Susan Skagen is a Research Wildlife Biologist for the U.S. Geological Survey at the Fort Collins Science Center, Fort Collins, Colorado. Her current research activities on birds encompass several topics, including migration stopover ecology of shorebirds and land birds in dynamic ecosystems; forecasting the effects of agricultural practices on prairie wetlands and the conservation implications for migratory shorebirds; population demography of declining prairie bird populations; and climate change as a challenge to bird conservation in arid and semiarid regions of North America. The migration ecology efforts are large in geographic scale, collaborative, and interdisciplinary. Although a traditional empirical field biologist by training, she is increasingly involved in the application of ecological modeling to research and conservation questions. Dr. Skagen has published >60 technical papers and book chapters, including fifteen papers in The Condor and The Auk. She has authored >120 technical presentations and invited seminars, including 22 papers at meetings of the Cooper Ornithological Society and the American Ornithologists' Union. Dr. Skagen has been a member of the COS since 1986; she has served as Chair of the Miller Award Committee, as a member of the Board of Directors, as cochair of several symposia at annual meetings, and as a manuscript reviewer. She currently is a Fellow of the American Ornithologists' Union and serves as cochair of the Program for Regional and International Shorebird Monitoring (PRISM). She is a member of the Executive Board of the U.S. Shorebird Planning Council, the North American Bird Conservation Initiative (NABCI) Monitoring Subcommittee, the Migration Integration Group: Research Applied Toward Education (MIGRATE) research coordination network, and the Playa Lake Joint Venture Shorebird Team and serves as affiliate faculty and graduate committee member at Colorado State University and Oklahoma State University. Dr. Skagen holds a B.S. in Zoology from the University of Wisconsin, an M.S. in Biology from Western Washington University in Bellingham, and a Ph.D. in Zoology/Wildlife Ecology from the University of Wisconsin (reproductive ecology of passerine birds). Prior to taking her current position in 1988, Dr. Skagen conducted postdoctoral research at the University of Washington on the behavioral ecology of wintering eagles and human disturbance of wildlife communities.

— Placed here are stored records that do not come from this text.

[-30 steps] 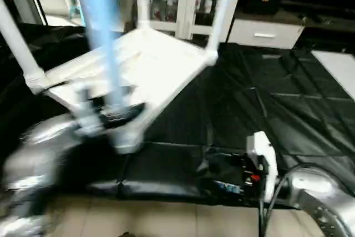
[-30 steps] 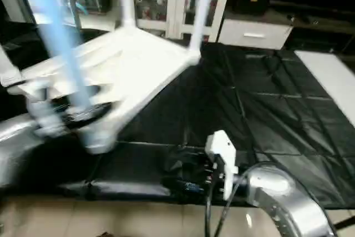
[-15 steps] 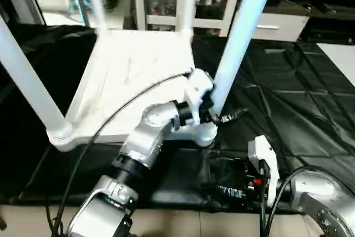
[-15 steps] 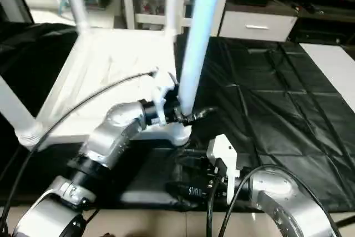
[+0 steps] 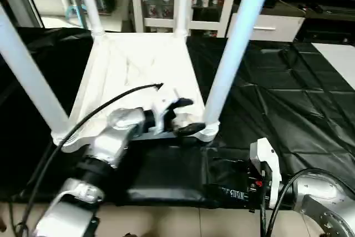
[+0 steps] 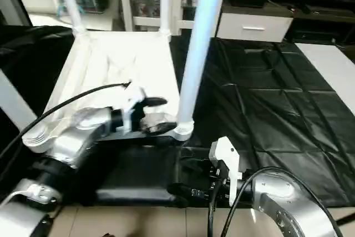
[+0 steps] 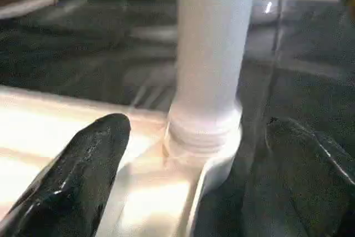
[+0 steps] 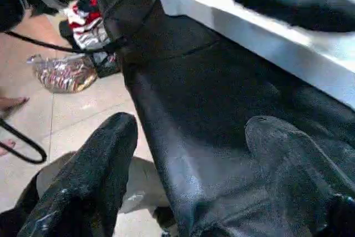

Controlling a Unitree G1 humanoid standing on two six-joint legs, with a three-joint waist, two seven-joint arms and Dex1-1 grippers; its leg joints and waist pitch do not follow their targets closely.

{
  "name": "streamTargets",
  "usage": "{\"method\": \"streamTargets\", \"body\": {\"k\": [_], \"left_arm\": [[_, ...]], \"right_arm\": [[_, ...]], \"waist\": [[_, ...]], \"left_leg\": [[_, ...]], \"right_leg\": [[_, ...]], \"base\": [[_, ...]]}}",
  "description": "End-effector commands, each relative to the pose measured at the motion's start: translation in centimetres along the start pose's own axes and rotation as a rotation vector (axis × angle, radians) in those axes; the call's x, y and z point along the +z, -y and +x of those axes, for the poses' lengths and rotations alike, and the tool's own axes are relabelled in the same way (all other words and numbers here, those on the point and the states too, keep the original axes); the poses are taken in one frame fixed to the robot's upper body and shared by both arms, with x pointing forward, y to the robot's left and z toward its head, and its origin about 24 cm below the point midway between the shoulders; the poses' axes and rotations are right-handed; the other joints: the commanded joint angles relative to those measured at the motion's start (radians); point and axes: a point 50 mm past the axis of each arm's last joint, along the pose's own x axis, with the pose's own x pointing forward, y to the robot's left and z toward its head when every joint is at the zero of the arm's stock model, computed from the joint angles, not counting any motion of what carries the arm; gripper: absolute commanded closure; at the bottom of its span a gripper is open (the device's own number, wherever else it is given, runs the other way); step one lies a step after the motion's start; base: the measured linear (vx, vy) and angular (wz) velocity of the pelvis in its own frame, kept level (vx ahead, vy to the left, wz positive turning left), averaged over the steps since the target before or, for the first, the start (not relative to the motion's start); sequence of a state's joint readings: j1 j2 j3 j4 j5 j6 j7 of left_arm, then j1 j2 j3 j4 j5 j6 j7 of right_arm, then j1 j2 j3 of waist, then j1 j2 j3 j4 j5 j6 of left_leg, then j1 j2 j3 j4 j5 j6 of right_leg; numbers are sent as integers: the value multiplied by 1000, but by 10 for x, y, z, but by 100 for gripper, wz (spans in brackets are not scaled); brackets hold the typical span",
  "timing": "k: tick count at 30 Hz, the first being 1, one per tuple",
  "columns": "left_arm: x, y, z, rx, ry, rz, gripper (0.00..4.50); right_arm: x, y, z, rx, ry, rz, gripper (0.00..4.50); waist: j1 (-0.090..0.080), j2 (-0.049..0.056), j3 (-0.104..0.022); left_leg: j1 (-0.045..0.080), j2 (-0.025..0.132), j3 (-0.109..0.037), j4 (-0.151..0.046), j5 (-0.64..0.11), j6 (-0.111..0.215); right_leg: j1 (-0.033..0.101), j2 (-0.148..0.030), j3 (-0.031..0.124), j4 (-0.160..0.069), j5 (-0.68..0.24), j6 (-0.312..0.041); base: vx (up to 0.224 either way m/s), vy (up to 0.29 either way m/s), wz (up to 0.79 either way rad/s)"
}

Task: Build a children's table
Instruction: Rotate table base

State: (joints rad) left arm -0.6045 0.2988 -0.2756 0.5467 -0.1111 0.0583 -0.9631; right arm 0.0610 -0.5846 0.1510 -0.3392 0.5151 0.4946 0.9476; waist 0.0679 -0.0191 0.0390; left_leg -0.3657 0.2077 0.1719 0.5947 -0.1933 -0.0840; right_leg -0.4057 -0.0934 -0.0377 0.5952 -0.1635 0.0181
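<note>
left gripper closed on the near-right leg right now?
No: in the left wrist view the two black fingers stand wide apart on either side of the leg, neither one touching it.

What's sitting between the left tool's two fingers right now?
In the left wrist view, the near leg stands threaded into its corner socket between the open left tool's fingers, untouched.

This looks like a home living room. A white glass-fronted display cabinet (image 5: 183, 1) filled with small colourful toys stands at the back. Right of that cabinet sits a low white drawer unit (image 5: 272, 26), and black quilted matting (image 5: 277, 92) covers the beige tile floor (image 5: 166, 223) before it.
</note>
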Motion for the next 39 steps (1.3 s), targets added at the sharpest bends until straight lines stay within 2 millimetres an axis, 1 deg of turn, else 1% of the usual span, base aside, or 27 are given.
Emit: {"method": "streamTargets", "body": {"k": [1,3,5,8,9,11,12,14,15,16,18,20,22,24,27,28,30,31,33,34,35,37,38,39], "left_arm": [[-6,-2,0,-16,-84,47,7],[-12,-5,-1,6,-145,56,7],[-14,-6,-2,10,-161,49,7],[-20,-7,-1,-1,-210,25,7],[-20,-8,-1,12,-214,25,21],[-20,-11,1,52,-215,40,21],[-19,-13,2,66,-210,37,33],[-19,-15,5,80,-210,28,51],[-19,-13,6,63,-214,26,60],[-21,-11,6,26,-232,17,70],[-23,-8,6,-8,-252,6,89],[-24,-6,6,-33,-264,5,101],[-24,-5,7,-39,-262,-6,119],[-22,-4,10,-55,-240,-25,139],[-20,0,14,-79,-228,-44,157],[-19,1,16,-86,-222,-48,174],[-18,4,21,-93,-221,-57,179],[-18,4,22,-95,-222,-56,191],[-18,6,25,-100,-227,-54,209],[-18,7,27,-103,-230,-55,214],[-18,8,29,-105,-236,-57,218],[-20,9,31,-109,-253,-56,235],[-21,9,32,-110,-270,-56,251],[-22,9,33,-99,-283,-55,251]], "right_arm": [[4,5,-4,-15,-4,-30,106],[5,6,-4,-11,-13,-40,106],[6,6,-4,-10,-16,-43,106],[7,10,-6,-30,-26,-60,106],[7,11,-6,-35,-27,-64,106],[8,13,-7,-60,-22,-78,106],[9,17,-7,-97,-22,-91,106],[10,27,-10,-185,-23,-111,106],[10,31,-11,-224,-32,-118,106],[9,37,-14,-271,-43,-127,106],[9,42,-17,-307,-50,-134,106],[9,47,-20,-354,-60,-146,106],[10,48,-22,-359,-54,-147,106],[11,49,-24,-363,-44,-148,106],[11,51,-26,-380,-46,-154,106],[10,52,-27,-388,-48,-158,106],[10,55,-27,-412,-53,-163,106],[10,56,-27,-414,-54,-164,106],[10,58,-27,-426,-59,-168,106],[10,59,-27,-434,-62,-170,106],[10,60,-27,-449,-64,-173,106],[10,62,-28,-469,-64,-178,106],[11,64,-29,-484,-63,-183,106],[11,65,-29,-494,-57,-186,106]], "waist": [[0,-8,-54],[1,-9,-56],[3,-9,-58],[5,-7,-58],[5,-7,-58],[6,-9,-57],[7,-8,-55],[6,-11,-55],[6,-11,-53],[7,-10,-53],[5,-10,-53],[4,-7,-55],[4,-8,-56],[4,-9,-58],[6,-7,-59],[6,-8,-60],[8,-9,-59],[8,-8,-59],[10,-9,-57],[10,-7,-57],[9,-9,-57],[10,-8,-58],[9,-8,-58],[9,-6,-59]], "left_leg": [[6,16,2,-79,-236,29],[7,16,3,-77,-223,29],[5,16,3,-75,-204,29],[6,16,4,-74,-187,35],[6,16,5,-73,-187,37],[6,15,6,-73,-203,36],[5,15,5,-74,-212,31],[6,13,6,-75,-227,23],[7,13,5,-76,-243,16],[8,13,5,-76,-247,13],[6,13,4,-79,-251,7],[6,13,3,-78,-246,8],[6,13,4,-76,-237,13],[5,14,5,-74,-218,25],[7,15,6,-72,-193,39],[6,15,6,-71,-189,41],[7,14,8,-71,-188,46],[7,14,8,-71,-189,46],[8,14,8,-72,-212,43],[8,14,8,-72,-214,42],[7,14,7,-73,-215,39],[8,13,7,-72,-213,34],[8,13,7,-72,-211,34],[7,14,6,-72,-204,35]], "right_leg": [[41,-32,24,-66,-244,-160],[40,-31,24,-65,-221,-163],[43,-33,24,-60,-194,-172],[44,-33,24,-55,-147,-196],[45,-34,24,-55,-143,-202],[45,-35,24,-59,-173,-199],[44,-36,25,-62,-197,-193],[42,-36,24,-66,-238,-181],[41,-36,24,-70,-274,-172],[40,-37,24,-72,-288,-166],[40,-36,23,-73,-307,-158],[40,-36,24,-72,-285,-162],[42,-35,23,-68,-255,-171],[45,-34,23,-64,-212,-187],[45,-33,23,-59,-161,-211],[46,-33,23,-58,-152,-215],[47,-34,23,-58,-149,-224],[47,-34,23,-59,-153,-224],[46,-35,24,-64,-196,-212],[46,-35,24,-64,-201,-210],[47,-35,24,-66,-208,-204],[46,-34,23,-66,-208,-201],[46,-34,23,-65,-204,-202],[47,-34,23,-64,-187,-205]], "base": [[0,0,0],[0,0,0],[0,0,0],[0,0,0],[0,0,0],[0,0,0],[0,0,0],[0,0,0],[0,0,0],[0,0,0],[0,0,0],[0,0,0],[0,0,0],[0,0,0],[0,0,0],[0,0,0],[0,0,0],[0,0,0],[0,0,0],[0,0,0],[0,0,0],[0,0,0],[0,0,0],[0,0,0]]}}
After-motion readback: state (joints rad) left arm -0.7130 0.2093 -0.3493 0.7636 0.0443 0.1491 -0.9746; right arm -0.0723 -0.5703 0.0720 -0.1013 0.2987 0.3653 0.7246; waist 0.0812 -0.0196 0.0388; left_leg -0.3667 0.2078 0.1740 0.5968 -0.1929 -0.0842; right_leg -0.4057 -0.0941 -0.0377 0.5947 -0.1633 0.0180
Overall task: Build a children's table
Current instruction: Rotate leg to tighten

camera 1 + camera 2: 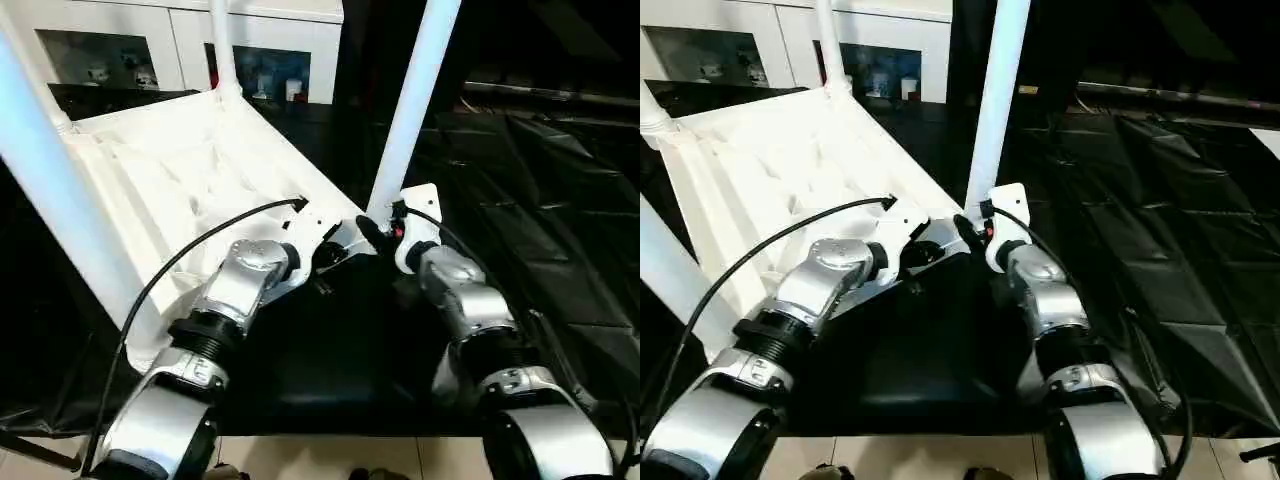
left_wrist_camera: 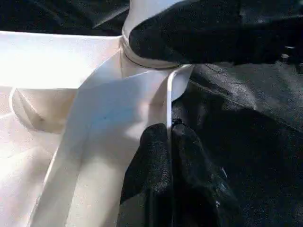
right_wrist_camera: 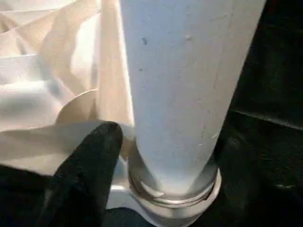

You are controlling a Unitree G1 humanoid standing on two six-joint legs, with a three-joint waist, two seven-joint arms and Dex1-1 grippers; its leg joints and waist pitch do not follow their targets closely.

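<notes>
The upturned tabletop (image 1: 190,170) lies on black sheeting (image 1: 540,200) with legs (image 1: 415,100) standing in its corner sockets, the left gripper (image 2: 169,142) pinched together on its near rim, the right gripper (image 1: 385,235) parted around the near leg's base.

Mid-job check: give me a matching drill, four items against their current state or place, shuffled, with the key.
Things:
1. left tool
2. right tool
3. tabletop
4. cabinet

States or places:
A. white, glass doors, at the back behind the work
B. underside up, ribs showing, legs standing in its corner sockets
C. shut on the thin side wall of the tabletop near a corner
D. at the base of the nearest leg, by its socket

Pairs: 1-C, 2-D, 3-B, 4-A
</notes>
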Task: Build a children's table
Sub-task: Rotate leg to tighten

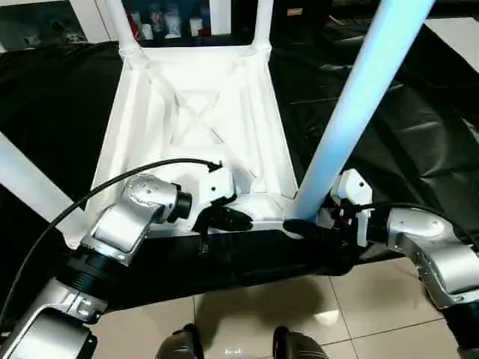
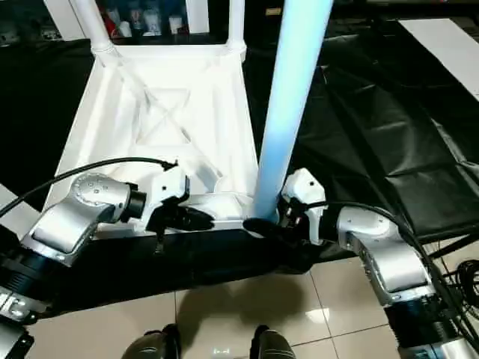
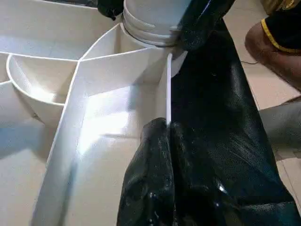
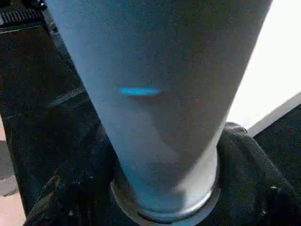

Blair Wolf is an Associate Professor of Biology at the University of New Mexico in Albuquerque. His research interests encompass the natural history, nutritional ecology, ecophysiology, and reproductive biology of birds. He has published papers in The Condor, The Auk, and Journal of Field Ornithology and coauthored three accounts for the Birds of North America. He teaches ornithology, general biology, animal physiology, and graduate courses in ecology at UNM. Dr. Wolf served as the chair of publications committee for the Cooper Society from 2000–2007 and has served one term on the board of directors. He is the instigator and coordinator of SORA, the Searchable Ornithological Research Archive, which continues to offer free access to electronic ornithological journal archives. He is very interested in extending the influence of the Cooper Society into the lives of students and researchers in developing nations and continuing to work to maintain the Cooper Society within the ranks of the top ornithological societies globally.